==== Supplied data ====

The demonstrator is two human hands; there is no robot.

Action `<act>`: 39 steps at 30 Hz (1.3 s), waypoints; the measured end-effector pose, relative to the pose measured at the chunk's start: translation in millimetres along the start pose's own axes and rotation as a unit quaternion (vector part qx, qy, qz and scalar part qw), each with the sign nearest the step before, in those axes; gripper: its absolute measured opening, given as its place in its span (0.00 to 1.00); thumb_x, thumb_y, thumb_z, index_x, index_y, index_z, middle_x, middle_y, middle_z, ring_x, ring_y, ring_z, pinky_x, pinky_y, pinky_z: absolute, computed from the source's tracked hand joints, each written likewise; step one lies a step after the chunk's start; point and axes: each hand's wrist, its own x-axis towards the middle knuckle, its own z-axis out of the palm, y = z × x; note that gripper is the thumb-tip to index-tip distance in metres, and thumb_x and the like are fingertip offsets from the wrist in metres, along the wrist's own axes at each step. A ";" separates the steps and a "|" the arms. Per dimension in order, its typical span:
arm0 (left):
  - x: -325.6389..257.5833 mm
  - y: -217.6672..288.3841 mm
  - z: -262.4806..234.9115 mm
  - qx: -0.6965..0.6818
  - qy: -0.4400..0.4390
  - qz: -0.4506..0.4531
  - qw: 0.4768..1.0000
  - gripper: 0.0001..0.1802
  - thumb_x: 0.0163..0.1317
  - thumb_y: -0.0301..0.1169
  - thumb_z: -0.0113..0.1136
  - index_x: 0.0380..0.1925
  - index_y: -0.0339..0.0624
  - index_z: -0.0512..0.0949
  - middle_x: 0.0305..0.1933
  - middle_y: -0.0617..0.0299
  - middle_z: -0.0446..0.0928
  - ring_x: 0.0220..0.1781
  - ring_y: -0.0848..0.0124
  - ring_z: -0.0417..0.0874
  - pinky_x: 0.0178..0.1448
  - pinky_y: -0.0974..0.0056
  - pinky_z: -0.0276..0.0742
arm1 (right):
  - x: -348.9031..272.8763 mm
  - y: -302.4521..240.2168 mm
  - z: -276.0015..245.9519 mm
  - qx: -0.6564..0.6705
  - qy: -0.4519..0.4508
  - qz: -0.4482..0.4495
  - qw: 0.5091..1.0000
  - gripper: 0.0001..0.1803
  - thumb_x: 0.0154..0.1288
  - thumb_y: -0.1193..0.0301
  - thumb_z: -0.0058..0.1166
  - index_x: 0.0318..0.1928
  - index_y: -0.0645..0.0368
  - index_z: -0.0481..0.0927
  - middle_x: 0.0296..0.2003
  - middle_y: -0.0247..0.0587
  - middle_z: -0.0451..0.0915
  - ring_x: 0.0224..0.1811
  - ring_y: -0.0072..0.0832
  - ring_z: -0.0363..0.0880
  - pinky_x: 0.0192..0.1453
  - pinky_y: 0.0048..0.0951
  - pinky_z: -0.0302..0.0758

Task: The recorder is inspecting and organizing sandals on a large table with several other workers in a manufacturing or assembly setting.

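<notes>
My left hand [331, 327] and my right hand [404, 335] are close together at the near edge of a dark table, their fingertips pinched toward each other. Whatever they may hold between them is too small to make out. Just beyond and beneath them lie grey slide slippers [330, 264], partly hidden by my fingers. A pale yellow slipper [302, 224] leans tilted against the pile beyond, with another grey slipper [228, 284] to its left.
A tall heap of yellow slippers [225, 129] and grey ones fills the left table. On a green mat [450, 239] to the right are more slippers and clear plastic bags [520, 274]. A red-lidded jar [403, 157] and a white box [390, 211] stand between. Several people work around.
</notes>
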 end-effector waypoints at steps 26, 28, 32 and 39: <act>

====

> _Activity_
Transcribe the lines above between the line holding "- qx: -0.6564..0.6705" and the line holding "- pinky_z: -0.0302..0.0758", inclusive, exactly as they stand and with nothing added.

> _Solution_
  - qx: -0.6564..0.6705
  - qy: -0.4519..0.4508
  - qz: -0.4482..0.4495
  - qw: 0.5091..1.0000
  - gripper: 0.0001..0.1803
  - thumb_x: 0.0154..0.1288
  - thumb_y: -0.1193..0.0301
  - thumb_z: -0.0058..0.1166
  - index_x: 0.0318..0.1928
  - index_y: -0.0645..0.0368
  - index_z: -0.0481..0.0927
  - middle_x: 0.0296..0.2003
  - middle_y: -0.0247..0.0587
  - middle_z: -0.0451..0.0915
  - ring_x: 0.0224..0.1811
  - ring_y: -0.0072..0.0832
  - ring_z: -0.0363..0.0880
  - pinky_x: 0.0192..0.1453
  - pinky_y: 0.0048..0.0951
  - pinky_z: -0.0302..0.0758

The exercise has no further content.